As Canadians’ savings remain adrift in the economic doldrums, now might be a good time to revisit the B-word: Budget.

“Budgeting used to be a four-letter word,” says Julie Jaggernath, director of education at the Credit Counselling Society of Canada. “We encourage that word to be ‘plan,’ but lots of people had other four-letter words for it. It’s water-cooler talk again, so that’s an encouraging sign.”

When creating a budget, the most important step is to set a goal that’s realistic. “Think about a budget like a diet,” says Laurie Campbell, executive director of Credit Canada. “You know how you always get people, especially at the beginning of January, saying, ‘Oh, I’m going to lose 100 pounds within the next year?’ It’s not realistic. And because it’s not realistic, they get turned off, and stop dieting or throw away their goal.”

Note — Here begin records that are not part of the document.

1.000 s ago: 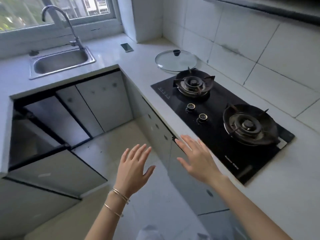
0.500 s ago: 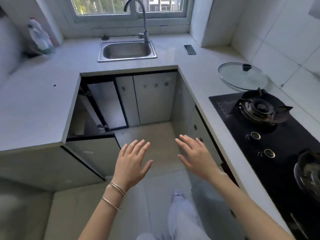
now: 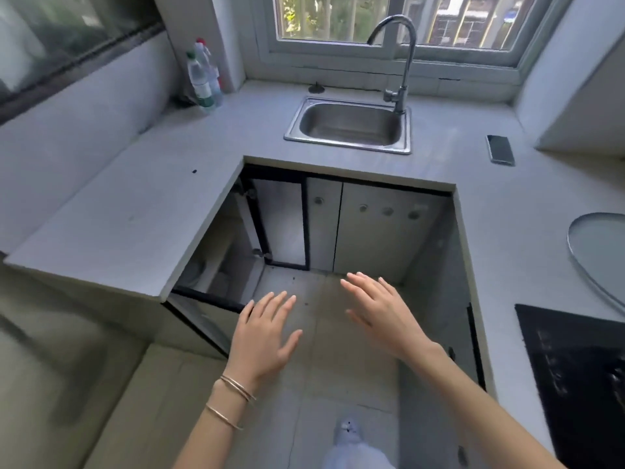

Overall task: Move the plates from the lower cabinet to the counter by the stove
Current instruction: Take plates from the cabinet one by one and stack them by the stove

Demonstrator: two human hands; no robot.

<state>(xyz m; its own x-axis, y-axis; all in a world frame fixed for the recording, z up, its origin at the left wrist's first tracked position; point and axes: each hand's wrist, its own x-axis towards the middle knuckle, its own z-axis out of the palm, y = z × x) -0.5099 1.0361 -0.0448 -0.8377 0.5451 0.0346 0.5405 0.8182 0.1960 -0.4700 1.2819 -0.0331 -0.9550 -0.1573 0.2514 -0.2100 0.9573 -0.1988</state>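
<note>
A: Head camera, and both hands are out over the floor (image 3: 341, 363). The left hand (image 3: 267, 336) is spread flat, fingers straight, holding nothing.
B: Same for the right hand (image 3: 382, 313): loose, empty, hovering just beside it. No plate in either.
A: And the plates? The lower cabinet (image 3: 230, 255) on the left stands open and dark, with pale shapes low down. I can't tell if those are plates.
B: The counter (image 3: 507, 252) beside the stove (image 3: 575, 367) shows a glass lid (image 3: 598, 252) and, further back, a phone (image 3: 500, 149). No plates on the part in view.
A: So I'd call it the very start: the reach in, the lift and the carry across are all to come.
</note>
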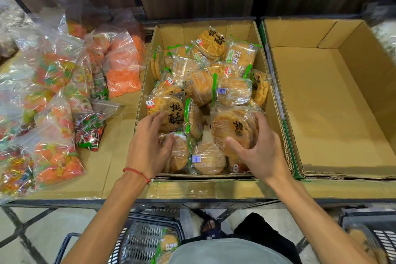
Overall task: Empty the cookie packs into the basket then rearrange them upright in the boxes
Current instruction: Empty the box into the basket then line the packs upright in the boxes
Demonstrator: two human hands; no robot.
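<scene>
A cardboard box (276,100) in the middle of the shelf holds several clear-wrapped cookie packs (233,91) lying in a loose heap. My right hand (260,150) grips one round cookie pack (233,128) at the box's near right, thumb on its front. My left hand (147,146) reaches into the near left of the box, fingers curled over a pack with black lettering (169,113) and thumb against a lower pack (180,154). Below the shelf a dark plastic basket (141,240) holds at least one cookie pack (169,244).
An empty cardboard box (334,100) stands to the right of the full one. Clear bags of orange and mixed-colour candy (64,83) crowd the shelf on the left. A second basket (377,240) shows at the bottom right, and a sandalled foot (211,228) stands on the tiled floor.
</scene>
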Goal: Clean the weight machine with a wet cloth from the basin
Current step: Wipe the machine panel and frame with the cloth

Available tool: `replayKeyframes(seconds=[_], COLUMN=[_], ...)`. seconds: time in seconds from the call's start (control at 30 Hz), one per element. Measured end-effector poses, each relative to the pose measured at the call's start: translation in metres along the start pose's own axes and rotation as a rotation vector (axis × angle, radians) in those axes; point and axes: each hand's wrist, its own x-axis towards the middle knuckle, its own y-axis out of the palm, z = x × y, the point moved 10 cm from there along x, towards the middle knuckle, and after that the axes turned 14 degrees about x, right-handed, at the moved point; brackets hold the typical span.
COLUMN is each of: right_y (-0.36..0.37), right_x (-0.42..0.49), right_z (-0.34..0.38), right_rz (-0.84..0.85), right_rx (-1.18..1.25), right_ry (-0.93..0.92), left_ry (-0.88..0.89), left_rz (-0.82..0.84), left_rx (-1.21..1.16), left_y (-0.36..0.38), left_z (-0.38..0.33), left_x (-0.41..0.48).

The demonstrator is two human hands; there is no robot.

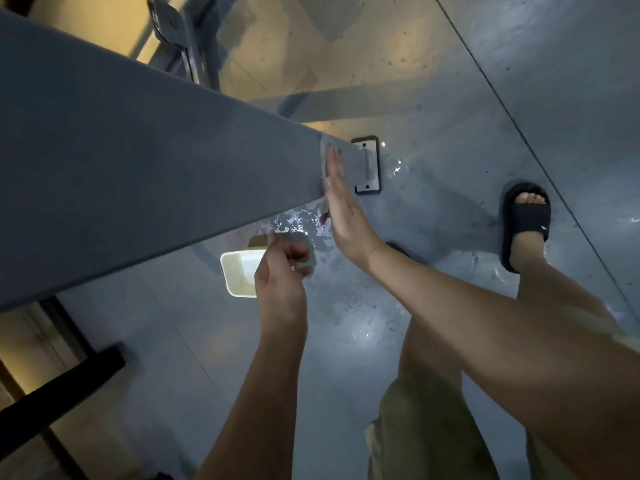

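Post: a broad grey beam of the weight machine point(156, 161) is seen from above, running down to a base plate point(367, 164) fixed to the floor point(450, 98).
Right hand: the right hand point(343, 209) is laid flat, fingers straight and together, against the lower face of the post; nothing is clasped, and pressure appears to be applied through the palm side.
Cloth: a pale grey cloth point(326, 152) is trapped between those fingers and the post, presumably so that it can be slid along the metal without bunching.
Left hand: the left hand point(280, 275) is curled, and a grey piece point(306, 261) is pinched in its fingers just below the post's edge; whether it belongs to the same cloth cannot be told.
Basin: a white basin point(235, 271) is set on the floor directly beneath the work, partly hidden by the post and the left hand, judged to be placed there for easy re-wetting.
Floor: splashes of water point(298, 220) are scattered around the basin and plate.
Stance: a sandalled foot point(524, 220) is planted to the right, well apart from the basin.
Stage: wiping is judged to be under way near the foot of the post.
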Motion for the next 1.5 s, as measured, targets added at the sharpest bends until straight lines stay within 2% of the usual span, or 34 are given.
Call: replayKeyframes(seconds=[0.07,0.17,0.27,0.43,0.57,0.67,0.73,0.83,0.9,0.97,1.17,1.3,1.5], right_y=[-0.017,-0.037,-0.04,-0.05,-0.079,-0.112,-0.126,-0.141,-0.135,-0.129,-0.118,-0.111,-0.129], right_x=[0.02,0.04,0.04,0.012,0.001,0.007,0.015,0.027,0.031,0.033,0.063,0.084,0.121], right_z=[-0.034,-0.066,-0.059,-0.004,0.048,0.078,0.083,0.09,0.095,0.098,0.092,0.073,0.042], right_rz=[-0.023,-0.167,-0.266,-0.143,-0.002,0.031,0.051,-0.037,-0.022,-0.013,0.087,0.154,0.077], right_rx=[0.043,0.213,0.277,0.26,0.388,0.454,0.49,0.514,0.53,0.505,0.279,0.123,-0.013], right_ry=[0.101,0.264,0.3,0.367,0.49,0.572,0.609,0.693,0.772,0.822,0.737,0.774,0.823], left_ry=[0.002,-0.044,-0.092,-0.152,-0.201,-0.215,-0.187,-0.113,-0.056,-0.021,0.065,-0.037,-0.311], left_rz=[0.0,-0.028,-0.058,0.011,0.038,0.037,0.04,0.08,0.14,0.194,0.227,0.23,0.0], left_rx=[0.04,0.026,-0.029,-0.017,-0.064,-0.12,-0.074,-0.077,-0.06,-0.036,0.009,-0.058,-0.081], left_y=[0.012,0.02,0.023,0.046,0.074,0.098,0.112,0.132,0.147,0.158,0.157,0.152,0.143], left_z=[0.01,0.02,0.016,-0.01,-0.04,-0.063,-0.077,-0.098,-0.11,-0.115,-0.128,-0.113,-0.076], left_x=[0.008,0.012,0.008,-0.01,-0.028,-0.038,-0.042,-0.045,-0.041,-0.035,-0.018,-0.002,0.013])
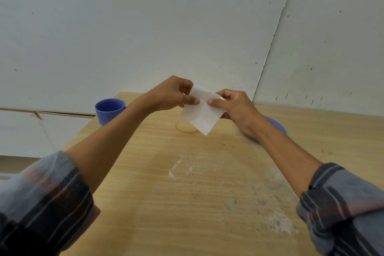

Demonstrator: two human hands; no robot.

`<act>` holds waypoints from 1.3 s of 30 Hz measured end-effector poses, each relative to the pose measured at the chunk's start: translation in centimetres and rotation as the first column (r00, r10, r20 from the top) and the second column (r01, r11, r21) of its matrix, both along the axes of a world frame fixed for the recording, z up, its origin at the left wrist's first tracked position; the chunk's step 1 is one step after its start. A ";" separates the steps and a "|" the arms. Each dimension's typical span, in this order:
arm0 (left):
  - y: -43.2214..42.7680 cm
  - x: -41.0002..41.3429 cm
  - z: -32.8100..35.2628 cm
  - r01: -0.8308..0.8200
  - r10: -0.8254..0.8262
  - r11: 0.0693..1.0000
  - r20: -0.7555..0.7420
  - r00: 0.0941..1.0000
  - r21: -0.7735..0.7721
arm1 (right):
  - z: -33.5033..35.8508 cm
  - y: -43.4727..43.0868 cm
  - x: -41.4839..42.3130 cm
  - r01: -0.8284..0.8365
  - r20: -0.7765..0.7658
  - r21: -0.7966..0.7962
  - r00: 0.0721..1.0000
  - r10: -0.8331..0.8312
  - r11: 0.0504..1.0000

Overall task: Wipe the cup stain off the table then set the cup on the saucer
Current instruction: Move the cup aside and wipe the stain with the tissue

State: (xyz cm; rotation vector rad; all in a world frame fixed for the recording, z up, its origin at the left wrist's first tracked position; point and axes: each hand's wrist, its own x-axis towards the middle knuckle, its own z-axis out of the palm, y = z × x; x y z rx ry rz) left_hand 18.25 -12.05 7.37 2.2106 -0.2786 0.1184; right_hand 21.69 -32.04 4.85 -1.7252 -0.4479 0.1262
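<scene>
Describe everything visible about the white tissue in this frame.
The tissue is a white, thin, soft-looking paper sheet, apparently folded into a rough rectangle. It hangs tilted in the air above the table, one corner pointing down over the ring stain. The left hand and the right hand pinch its upper part; nothing else touches it.
</scene>
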 end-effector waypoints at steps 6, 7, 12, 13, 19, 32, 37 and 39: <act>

Next, says Jaggernath, make a list of your monthly earnings and expenses. “What are you bringing in, what do you need to buy?” she says. “One thing we often tell clients is you can have a lot of things that you want, (but) you can’t have everything you want.”

Include yearly expenses, “things like your Costco membership, your kid’s dance lessons, haircuts, holiday spending,” which Jaggernath says many Canadians tend to forget.

Give yourself some flexibility in your budget, says Campbell. “Let’s say you buy your lunch every day at work,” she says, “and you look at your budget and think, ‘I can’t afford to spend $7 a day at work.’”

Campbell’s suggestion: Bring your lunch three days a week and eat out twice. “If you have to bring your lunch five days a week when you’re used to eating out every day, chances are after two weeks you’re going to (say), ‘Screw this, I hate it,’” she says.

Remember to set aside some extra money while paying down debt, says Jaggernath. Otherwise, hard work can fly out the window during an emergency, “whether it’s a wedding or the roof goes,” she says.

Finally, don’t discount the role of good old-fashioned common sense. “Don’t go grocery shopping on an empty stomach,” says Jaggernath. “Separate business and personal finances if you’re running a business. And recognize how far-reaching financial difficulty can be.”